Dois anos após ser destituído e preso por criticar a cúpula militar da Rússia, o general Ivan Popov está de volta ao campo de batalha, mas em uma posição que poucos desejariam. O ex-comandante da 58ª Armada, que caiu em desgraça ao denunciar publicamente o abandono das tropas pelo alto comando, agora lidera uma das unidades mais temidas (e sacrificadas) do conflito: um destacamento Tempestade-Z, formado por ex-presidiários enviados às missões mais arriscadas na guerra contra a Ucrânia.
A reintegração de Popov vem após forte pressão de militares nacionalistas e veteranos. Em 2023, ele viralizou dentro e fora da Rússia ao enviar um áudio no qual acusava o general Valery Gerasimov de trair o próprio exército. A resposta foi dura: remoção imediata, exílio na Síria e prisão por suposta fraude. Mas em março deste ano, Popov escreveu uma carta pública a Vladimir Putin pedindo para voltar à guerra e chamando o presidente de seu “guia moral”. O gesto surtiu efeito: o processo foi suspenso, e ele teve o retorno autorizado.

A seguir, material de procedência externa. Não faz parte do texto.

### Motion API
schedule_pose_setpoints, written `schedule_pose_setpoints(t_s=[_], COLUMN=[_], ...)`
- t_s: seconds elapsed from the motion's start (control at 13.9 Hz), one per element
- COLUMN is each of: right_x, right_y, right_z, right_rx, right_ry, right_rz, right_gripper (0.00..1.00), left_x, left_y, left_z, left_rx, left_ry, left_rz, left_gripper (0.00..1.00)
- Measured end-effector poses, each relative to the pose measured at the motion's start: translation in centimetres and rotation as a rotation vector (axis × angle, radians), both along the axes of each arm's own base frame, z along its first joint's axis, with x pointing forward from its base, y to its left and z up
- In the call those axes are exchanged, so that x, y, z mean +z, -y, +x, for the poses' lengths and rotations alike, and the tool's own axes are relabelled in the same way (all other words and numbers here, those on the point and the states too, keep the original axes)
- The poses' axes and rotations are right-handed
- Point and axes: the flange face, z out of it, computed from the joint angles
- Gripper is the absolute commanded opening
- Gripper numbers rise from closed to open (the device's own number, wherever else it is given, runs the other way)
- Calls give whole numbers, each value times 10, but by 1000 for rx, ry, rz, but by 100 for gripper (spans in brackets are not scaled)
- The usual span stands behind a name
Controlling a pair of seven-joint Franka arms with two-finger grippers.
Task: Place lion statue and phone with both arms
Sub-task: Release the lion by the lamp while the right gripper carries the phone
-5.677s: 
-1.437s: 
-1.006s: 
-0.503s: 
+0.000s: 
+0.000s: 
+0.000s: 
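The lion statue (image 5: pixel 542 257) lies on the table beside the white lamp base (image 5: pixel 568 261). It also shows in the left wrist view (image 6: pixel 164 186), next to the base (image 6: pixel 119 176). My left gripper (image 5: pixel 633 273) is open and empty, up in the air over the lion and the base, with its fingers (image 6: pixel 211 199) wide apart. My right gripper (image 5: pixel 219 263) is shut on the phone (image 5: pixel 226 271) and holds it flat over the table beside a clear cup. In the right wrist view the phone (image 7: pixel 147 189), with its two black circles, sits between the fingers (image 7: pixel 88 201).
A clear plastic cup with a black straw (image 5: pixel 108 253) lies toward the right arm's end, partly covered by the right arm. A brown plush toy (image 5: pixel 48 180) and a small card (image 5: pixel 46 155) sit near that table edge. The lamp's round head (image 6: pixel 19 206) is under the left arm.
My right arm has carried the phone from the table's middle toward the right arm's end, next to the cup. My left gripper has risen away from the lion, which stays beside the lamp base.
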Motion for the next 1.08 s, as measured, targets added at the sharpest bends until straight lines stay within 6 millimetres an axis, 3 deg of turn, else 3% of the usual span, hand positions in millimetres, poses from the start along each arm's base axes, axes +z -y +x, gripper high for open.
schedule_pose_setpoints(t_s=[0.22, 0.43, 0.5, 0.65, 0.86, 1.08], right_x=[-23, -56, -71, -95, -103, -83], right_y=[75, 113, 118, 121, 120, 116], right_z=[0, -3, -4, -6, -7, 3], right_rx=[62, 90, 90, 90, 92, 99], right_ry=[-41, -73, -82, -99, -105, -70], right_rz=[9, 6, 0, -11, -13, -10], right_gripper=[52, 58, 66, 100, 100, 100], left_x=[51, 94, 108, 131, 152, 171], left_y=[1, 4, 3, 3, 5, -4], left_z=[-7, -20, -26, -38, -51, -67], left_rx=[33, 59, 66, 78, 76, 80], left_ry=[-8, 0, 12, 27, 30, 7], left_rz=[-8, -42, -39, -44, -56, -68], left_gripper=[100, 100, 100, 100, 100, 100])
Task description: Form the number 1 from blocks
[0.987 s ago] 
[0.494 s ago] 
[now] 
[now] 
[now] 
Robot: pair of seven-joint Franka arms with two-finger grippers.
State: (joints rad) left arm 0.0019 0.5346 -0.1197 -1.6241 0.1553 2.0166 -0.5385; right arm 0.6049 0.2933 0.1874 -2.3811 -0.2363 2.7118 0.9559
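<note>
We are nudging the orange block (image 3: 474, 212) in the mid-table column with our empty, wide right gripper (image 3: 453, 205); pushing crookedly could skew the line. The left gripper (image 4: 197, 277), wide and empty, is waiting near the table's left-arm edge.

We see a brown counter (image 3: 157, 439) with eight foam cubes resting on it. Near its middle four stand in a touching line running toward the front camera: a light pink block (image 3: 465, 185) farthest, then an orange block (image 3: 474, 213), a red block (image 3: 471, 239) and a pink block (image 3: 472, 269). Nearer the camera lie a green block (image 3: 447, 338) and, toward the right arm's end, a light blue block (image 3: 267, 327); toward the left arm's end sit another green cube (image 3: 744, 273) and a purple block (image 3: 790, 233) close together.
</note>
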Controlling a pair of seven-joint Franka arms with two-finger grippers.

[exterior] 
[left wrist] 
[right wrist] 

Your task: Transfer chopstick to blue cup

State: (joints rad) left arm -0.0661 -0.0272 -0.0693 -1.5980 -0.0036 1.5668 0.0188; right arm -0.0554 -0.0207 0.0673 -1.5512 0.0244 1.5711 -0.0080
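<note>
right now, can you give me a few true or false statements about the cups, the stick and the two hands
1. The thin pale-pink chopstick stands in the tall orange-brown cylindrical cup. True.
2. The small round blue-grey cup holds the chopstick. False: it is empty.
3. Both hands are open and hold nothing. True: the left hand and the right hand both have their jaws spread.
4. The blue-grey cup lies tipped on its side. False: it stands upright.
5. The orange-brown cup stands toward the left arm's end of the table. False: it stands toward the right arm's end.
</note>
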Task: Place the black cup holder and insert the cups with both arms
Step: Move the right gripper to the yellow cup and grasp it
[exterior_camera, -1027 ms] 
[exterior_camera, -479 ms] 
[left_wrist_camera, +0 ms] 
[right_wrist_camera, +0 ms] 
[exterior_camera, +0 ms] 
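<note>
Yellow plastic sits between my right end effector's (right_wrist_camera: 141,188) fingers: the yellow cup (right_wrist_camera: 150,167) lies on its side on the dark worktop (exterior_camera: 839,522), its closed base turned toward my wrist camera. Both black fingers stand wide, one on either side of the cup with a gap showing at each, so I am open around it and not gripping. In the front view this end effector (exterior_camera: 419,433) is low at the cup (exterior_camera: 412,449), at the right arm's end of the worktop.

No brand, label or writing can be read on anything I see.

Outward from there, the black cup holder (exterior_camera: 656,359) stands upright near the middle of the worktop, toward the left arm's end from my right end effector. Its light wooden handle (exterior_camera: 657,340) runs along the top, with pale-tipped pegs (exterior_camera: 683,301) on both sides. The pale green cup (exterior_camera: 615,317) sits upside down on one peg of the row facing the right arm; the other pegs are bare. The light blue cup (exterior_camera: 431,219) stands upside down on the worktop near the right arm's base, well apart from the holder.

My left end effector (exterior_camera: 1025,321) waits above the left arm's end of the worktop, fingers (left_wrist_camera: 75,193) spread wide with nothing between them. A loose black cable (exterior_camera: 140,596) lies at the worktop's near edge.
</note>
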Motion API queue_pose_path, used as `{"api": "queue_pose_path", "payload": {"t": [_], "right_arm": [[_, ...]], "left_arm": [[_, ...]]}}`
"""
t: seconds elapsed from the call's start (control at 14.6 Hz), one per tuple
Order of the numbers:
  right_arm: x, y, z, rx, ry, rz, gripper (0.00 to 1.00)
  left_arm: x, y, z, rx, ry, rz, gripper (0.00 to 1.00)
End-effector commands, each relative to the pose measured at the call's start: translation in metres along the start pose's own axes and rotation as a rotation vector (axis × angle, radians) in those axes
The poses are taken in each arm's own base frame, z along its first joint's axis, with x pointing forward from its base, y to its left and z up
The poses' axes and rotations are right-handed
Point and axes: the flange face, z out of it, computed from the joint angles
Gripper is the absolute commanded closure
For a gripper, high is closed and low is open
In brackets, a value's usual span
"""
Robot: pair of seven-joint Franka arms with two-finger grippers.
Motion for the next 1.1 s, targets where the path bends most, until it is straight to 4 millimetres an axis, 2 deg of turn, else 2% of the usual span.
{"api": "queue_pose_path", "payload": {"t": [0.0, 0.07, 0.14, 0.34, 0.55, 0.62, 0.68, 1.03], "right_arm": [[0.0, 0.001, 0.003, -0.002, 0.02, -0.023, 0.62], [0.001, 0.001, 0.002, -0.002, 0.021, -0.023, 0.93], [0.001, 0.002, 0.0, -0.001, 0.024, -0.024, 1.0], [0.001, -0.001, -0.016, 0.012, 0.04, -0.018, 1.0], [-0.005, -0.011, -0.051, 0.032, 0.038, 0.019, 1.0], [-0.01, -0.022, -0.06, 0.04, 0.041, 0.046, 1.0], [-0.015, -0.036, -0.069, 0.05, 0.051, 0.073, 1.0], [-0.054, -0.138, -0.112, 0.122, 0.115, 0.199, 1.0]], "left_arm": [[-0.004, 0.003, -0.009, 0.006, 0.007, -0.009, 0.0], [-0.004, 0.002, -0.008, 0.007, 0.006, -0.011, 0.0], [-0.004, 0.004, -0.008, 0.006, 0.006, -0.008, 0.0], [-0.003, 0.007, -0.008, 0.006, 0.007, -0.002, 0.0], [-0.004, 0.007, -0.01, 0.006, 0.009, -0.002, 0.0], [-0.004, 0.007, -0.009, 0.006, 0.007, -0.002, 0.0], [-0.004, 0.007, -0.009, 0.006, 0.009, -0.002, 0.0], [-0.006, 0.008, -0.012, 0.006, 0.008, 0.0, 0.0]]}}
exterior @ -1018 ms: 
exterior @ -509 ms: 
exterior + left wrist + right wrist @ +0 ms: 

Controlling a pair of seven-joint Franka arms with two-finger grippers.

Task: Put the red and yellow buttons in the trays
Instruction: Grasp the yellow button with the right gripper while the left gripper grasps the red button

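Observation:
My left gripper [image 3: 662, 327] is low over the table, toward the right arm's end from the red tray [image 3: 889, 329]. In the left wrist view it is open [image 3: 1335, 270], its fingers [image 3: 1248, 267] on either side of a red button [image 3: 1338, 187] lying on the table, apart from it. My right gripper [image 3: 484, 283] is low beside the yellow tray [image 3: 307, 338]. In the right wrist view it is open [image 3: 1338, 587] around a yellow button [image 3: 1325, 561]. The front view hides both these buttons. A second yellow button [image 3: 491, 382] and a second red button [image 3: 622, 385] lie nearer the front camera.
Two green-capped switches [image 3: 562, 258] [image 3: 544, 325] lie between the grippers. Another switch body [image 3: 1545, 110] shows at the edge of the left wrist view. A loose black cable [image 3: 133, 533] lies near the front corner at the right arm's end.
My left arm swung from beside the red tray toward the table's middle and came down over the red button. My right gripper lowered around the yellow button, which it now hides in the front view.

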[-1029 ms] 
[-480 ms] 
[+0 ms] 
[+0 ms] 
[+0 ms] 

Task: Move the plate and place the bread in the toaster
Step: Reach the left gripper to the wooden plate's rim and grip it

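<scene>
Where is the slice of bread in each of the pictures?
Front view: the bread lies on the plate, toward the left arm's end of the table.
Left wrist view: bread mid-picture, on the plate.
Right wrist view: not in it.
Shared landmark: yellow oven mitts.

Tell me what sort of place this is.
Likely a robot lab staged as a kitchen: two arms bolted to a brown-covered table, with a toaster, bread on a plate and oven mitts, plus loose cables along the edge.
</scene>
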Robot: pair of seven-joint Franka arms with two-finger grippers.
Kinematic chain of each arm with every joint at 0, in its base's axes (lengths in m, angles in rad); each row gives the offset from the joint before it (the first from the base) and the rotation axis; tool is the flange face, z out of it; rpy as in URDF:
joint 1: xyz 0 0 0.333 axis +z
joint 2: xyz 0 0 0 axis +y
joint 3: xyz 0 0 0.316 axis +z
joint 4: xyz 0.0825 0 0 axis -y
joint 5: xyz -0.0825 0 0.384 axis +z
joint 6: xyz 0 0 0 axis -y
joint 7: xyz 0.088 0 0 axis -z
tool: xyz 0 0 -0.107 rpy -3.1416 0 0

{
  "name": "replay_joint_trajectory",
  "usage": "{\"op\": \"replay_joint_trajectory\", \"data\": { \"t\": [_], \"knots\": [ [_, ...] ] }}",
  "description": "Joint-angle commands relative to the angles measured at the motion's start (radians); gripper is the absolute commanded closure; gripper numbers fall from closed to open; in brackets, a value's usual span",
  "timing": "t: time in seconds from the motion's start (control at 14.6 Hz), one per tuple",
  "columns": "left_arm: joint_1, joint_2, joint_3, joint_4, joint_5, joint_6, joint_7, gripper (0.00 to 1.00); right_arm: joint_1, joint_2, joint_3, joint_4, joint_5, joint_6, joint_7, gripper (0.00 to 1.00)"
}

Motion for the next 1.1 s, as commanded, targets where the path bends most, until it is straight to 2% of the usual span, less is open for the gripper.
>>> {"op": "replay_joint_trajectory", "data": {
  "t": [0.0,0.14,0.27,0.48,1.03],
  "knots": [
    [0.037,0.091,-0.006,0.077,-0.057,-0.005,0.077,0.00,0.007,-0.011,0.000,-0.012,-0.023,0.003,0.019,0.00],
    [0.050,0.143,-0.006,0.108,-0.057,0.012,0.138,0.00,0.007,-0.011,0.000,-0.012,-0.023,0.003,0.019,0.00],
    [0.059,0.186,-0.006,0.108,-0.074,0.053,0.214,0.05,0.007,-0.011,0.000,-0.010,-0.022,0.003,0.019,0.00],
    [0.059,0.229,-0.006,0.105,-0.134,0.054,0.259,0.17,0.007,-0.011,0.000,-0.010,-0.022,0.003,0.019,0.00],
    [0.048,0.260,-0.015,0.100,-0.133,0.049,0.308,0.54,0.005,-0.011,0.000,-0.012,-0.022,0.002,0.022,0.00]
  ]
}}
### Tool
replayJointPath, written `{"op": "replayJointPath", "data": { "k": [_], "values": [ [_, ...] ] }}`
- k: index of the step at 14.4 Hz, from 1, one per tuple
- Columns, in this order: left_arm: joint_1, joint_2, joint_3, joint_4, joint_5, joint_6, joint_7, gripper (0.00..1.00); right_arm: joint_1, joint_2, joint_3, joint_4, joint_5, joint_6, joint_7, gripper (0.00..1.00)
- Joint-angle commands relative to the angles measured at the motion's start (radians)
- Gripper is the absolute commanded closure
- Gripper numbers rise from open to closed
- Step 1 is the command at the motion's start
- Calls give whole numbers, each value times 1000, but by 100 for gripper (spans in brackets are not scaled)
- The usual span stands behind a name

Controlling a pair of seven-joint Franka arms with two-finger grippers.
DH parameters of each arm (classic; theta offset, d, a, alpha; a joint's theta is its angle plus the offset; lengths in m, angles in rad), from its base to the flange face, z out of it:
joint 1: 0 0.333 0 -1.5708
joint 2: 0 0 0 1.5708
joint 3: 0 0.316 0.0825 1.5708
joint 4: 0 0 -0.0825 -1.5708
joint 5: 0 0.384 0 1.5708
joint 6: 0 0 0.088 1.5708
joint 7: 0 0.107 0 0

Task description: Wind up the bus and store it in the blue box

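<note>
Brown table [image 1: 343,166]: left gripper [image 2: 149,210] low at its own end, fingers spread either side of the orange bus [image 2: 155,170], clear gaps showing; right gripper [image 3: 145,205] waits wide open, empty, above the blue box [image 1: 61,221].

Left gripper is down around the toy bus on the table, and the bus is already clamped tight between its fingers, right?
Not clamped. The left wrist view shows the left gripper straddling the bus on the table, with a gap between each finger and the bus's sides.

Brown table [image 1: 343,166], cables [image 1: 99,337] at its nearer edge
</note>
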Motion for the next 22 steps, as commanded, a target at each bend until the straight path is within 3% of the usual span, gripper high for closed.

Agora, Popov assume uma missão considerada quase suicida. Segundo analistas, os destacamentos Tempestade-Z são enviados com frequência a ofensivas frontais de altíssimo risco, com baixas expressivas. Para a analista Kateryna Stepanenko, “trata-se, efetivamente, de uma sentença de morte”. Ainda assim, para Popov, pode ser também uma chance de redenção — ou o capítulo final de uma trajetória marcada por coragem, controvérsia e confronto direto com o poder.